By Richard Wall
Say you're an independent trucker in Kalamazoo, Mich., with the choice of taking a load of drywall to Louisiana for $1,400 or a load of siding to Atlanta for $800. Which load do you take? The obvious answer provides insight into how rebuilding efforts in the Gulf Coast are likely to affect the movement of building materials over the long term.
The Gulf Coast region itself faces immediate short-term logistical issues:
- All ports are open, including the Port of New Orleans. It's up and limping along, hampered in its movement of cement and plywood (along with other non-building supplies) more by a lack of employees on the job than by physical damages. Trucks face local road challenges getting to and from the port.
- Barge traffic is moving along the Mississippi unimpeded.
- Interstate 10 is open, thanks to bridge repairs moving ahead of projections. There are delays, however.
- All railways are open, except one CSX line from Pascagoula, Miss., to New Orleans.
- But U.S. Highway 90, the East-West artery serving the Gulf Coast region from Alabama to New Orleans, remains closed. Major repairs could take some time to reopen the complete 4-lane highway, with an earlier target of opening one lane in each direction.
- Double its size since just before Hurricane Katrina, Baton Rouge is so clogged with traffic due to New Orleans' evacuees moving there that building-supply trucks are reduced to making two runs a day. Four were the norm before the storm.
These issues will continue to affect the movement of building materials locally. The storms' larger effect on building materials logistics presents a classic example of supply and demand.
Disaster Drives the Market
"Natural disasters create a different marketplace for expedited services due to immediate need," says Tom Malloy, vice president of the Intermodal Association of North America, which focuses on transportation of materials by combinations of ship, rail and truck. "All of a sudden there's a highly focused intensity to move goods. Some motor carriers will dedicate a certain amount of their capacity to their relationship with FEMA or to the state of Louisiana or to some other recovery-related entity."

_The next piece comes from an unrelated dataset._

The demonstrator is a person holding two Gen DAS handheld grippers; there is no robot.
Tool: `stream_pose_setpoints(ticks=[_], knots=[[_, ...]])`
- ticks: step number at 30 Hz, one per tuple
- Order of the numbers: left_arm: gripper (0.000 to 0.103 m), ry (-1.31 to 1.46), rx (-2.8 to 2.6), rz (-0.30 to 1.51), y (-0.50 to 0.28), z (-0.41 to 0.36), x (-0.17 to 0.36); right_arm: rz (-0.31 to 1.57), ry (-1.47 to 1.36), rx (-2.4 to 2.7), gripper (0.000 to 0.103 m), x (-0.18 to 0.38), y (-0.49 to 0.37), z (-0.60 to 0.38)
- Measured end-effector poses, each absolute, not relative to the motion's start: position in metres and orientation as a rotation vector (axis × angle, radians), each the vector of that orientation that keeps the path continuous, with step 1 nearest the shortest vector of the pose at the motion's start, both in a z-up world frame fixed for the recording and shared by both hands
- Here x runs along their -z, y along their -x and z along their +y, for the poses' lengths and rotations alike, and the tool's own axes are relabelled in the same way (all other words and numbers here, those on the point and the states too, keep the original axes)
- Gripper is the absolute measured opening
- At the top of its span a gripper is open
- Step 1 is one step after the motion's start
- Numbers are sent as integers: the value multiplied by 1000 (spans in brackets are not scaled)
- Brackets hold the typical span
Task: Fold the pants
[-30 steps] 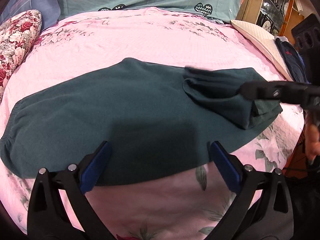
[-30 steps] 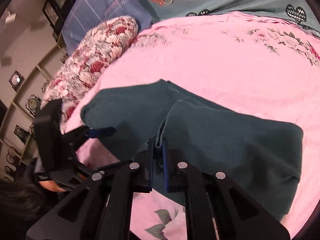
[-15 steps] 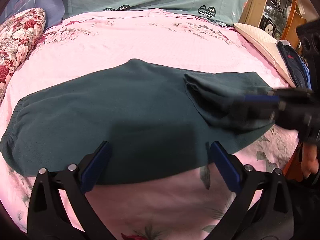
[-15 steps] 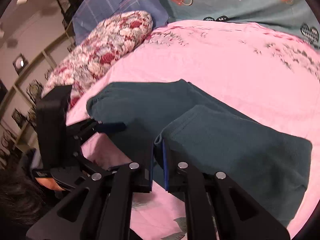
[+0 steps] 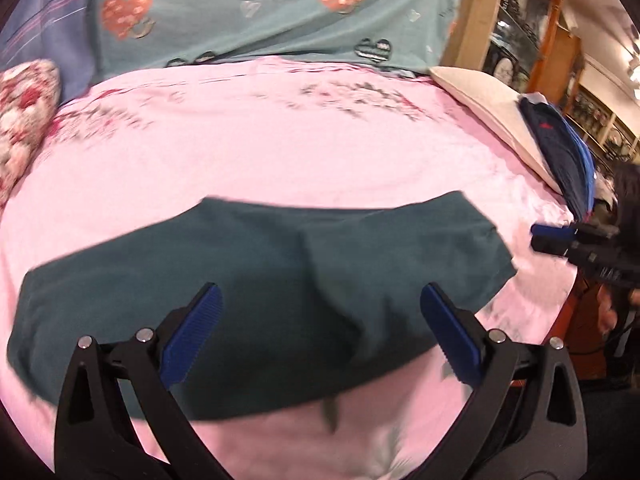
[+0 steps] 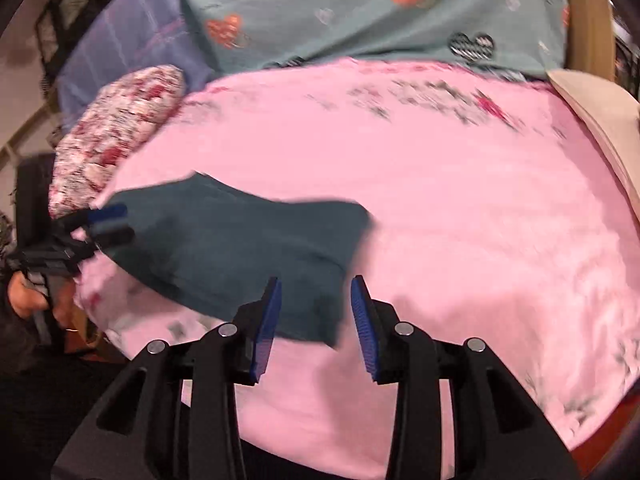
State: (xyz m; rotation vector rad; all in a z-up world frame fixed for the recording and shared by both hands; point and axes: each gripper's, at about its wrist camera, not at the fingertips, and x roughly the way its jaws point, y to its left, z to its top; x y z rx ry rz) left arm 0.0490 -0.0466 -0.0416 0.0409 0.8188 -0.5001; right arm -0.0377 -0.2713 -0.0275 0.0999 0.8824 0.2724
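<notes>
On a pink bedsheet [image 5: 320, 152], dark green pants [image 5: 280, 280] lie partly folded; the empty left gripper [image 5: 318, 332] hovers wide open, the right gripper [image 6: 316, 320] is opening, empty. Unpinned, the loose fold could slip open.

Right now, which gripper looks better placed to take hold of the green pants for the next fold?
Probably the right gripper: opening, with the pants' corner edge showing between its pads. The left gripper is open above flat cloth, no edge between.
</notes>
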Motion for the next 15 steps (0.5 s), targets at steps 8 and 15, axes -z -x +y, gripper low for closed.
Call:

For example, Landstar Systems Transportation Co., based in Jacksonville, Fla., has agreed to increase its emergency transportation assistance to the federal government's Katrina relief efforts to as much as $400 million for 2005. An estimated $160 million in services is already under contract. That reduces capacity available to the open market.
Over the next months and years, FEMA will be assembling building materials in the disaster area, possibly in closed military bases, which already have rail lines and warehouses. The resulting boost in demand will likely necessitate paying for expedited services. That hypothetical Kalamazoo trucker will see a nice bonus tacked onto the load of drywall FEMA needs in Louisiana.
To make matters worse, the pool of truck drivers is shrinking at a time when even more are needed; the American Trucking Association reported in May 2005 that with a shortfall of 20,000 drivers this year, the supply of qualified long-haul drivers is the tightest it has been in two decades.
"FEMA and others will be taking available trucks to move materials into that area," says Robin Green, vice president of purchasing for Stock Building Supply. "Even before the hurricanes, transportation of building materials was difficult, with rail lines running at capacity for years, a shortage of rail cars, and not enough qualified truck drivers."
This comes on top of the effect of higher fuel prices, which is causing suppliers and builders to buy now before adjusted fuel surcharges increase costs even more. "We're trying to figure out what to do about this," says Robin. "Transportation in North America is having a serious impact on the building supply industry. We'll see higher prices and tighter availability."
Richard Wall is a freelance writer and editor living in St. Augustine, Florida.